How to append DeepStream Metadata in Python without using Streammux / nvinfer for parallel branch?

I have a complex multi-source pipeline for which I wish to also pass-through the stream.
This pass-through stream should just enter and exit the pipeline as quickly as possible, but it should still go through the DeepStream/GStreamer pipeline.

Only caveat, I would like to append to it DeepStream metadata, such that I can then compare each frame, to the same frame that goes through inference through output-tensor-meta.

Can this be done? In Python?

I’m aware, I could use streammux to just have it append the metadata, but it seems overkill?
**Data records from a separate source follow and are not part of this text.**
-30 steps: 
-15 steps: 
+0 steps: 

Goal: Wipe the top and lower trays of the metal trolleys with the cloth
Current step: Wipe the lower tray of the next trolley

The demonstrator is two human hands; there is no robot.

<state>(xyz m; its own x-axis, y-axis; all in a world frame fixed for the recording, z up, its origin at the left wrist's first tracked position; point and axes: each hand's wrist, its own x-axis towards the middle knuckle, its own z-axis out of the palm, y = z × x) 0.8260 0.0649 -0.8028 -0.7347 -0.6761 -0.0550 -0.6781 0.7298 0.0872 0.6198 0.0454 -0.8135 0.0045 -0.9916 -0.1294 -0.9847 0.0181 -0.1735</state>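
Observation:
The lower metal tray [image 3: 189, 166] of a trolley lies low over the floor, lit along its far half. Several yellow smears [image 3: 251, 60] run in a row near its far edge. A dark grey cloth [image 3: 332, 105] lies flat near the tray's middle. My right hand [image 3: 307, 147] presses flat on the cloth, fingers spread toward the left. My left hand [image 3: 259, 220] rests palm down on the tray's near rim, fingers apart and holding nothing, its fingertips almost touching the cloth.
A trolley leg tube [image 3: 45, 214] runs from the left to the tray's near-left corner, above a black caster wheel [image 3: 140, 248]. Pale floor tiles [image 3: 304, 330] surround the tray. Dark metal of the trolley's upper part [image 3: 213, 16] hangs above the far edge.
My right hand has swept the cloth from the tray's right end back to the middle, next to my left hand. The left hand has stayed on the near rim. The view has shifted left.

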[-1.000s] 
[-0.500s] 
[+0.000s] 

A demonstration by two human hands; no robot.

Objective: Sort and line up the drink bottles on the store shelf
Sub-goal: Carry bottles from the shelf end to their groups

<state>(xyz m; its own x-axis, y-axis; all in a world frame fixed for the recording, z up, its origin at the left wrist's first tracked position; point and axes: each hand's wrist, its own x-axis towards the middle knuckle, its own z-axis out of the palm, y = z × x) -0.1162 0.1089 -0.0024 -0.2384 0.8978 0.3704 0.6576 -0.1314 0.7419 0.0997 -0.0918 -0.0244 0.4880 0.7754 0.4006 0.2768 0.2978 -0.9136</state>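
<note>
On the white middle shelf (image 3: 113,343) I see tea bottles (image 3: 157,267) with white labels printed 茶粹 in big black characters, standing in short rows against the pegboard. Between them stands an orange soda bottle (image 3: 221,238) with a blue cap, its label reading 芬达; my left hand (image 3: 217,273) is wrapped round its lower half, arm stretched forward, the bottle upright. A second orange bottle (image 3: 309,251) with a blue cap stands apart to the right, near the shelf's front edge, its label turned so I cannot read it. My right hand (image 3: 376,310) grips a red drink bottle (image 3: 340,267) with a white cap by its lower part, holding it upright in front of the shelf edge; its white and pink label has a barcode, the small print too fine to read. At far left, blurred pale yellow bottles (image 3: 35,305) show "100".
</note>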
• Hardware Platform (Jetson / GPU) Jetson Xavier AGX
• DeepStream Version 6.3
• JetPack Version (valid for Jetson only) 5.1.2
• Issue Type( questions, new requirements, bugs) Question

What do you want to append to the metadata? is it different for every frame? Where do you get the data?

I want to keep track of frames, across the pipelines, as to compare raw frames to processed frames.

Some of the data doesn’t have to pass through DeepStream plugins (i.e. no NvStreammux), thus not getting DeepStream metadata which includes the unique IDs for each frames.

My temporary solution would be to pass all streams by a first streammux + demux just to let them have the metadata, but this seems to be overkill?

Thank you

Do you mean there are some videos processed without DeepStream? How did you construct the pipeline? It is important to the requirement details for us to evaluate the solution.

What I mean by that, is that some branches don’t use deepstream plugins, but just gstreamer.

The (simplified) pipeline looks like this:

src1 ---- T --- Queue1 ----- nvinfer ---- ... --- sink [ AI branch ]
              - Queue2 ----- nvconv -- nvdsosd  --- sink [ replication branch ]
              - Queue3 ----- ... --- udpsink [ restream branch ]

This is a very high-level overview of the pipeline.

The AI branch, takes the input stream and processes it using a custom model. using output-tensor-meta = 1 as to extract the output tensor.

The replication branch aims to replicate the nvinfer preprocessing steps happening inside the nvinfer module, so that we can probe them and compare them to the ouput from AI branch.

The restream branch, restreams the input.

I need to figure out how to best compare each input to output from the model for each unique frame.
Thus I need

  1. keep track of exact frame numbers (here comes DeepStream metadata?)
  2. extract exact input to the model (here comes replication branch)
  3. Do something when input/output accomplish some condition.

The full pipeline is comprised of more branches but they don’t interact with these 3, and is also comprised of multiple sources which all do the same.

The branches are not necessary. All the things can be done in one branch.

I agree, but my biggest pain point which I need resolved, is how to access the raw tensor data that is fed to the model inside nvinfer.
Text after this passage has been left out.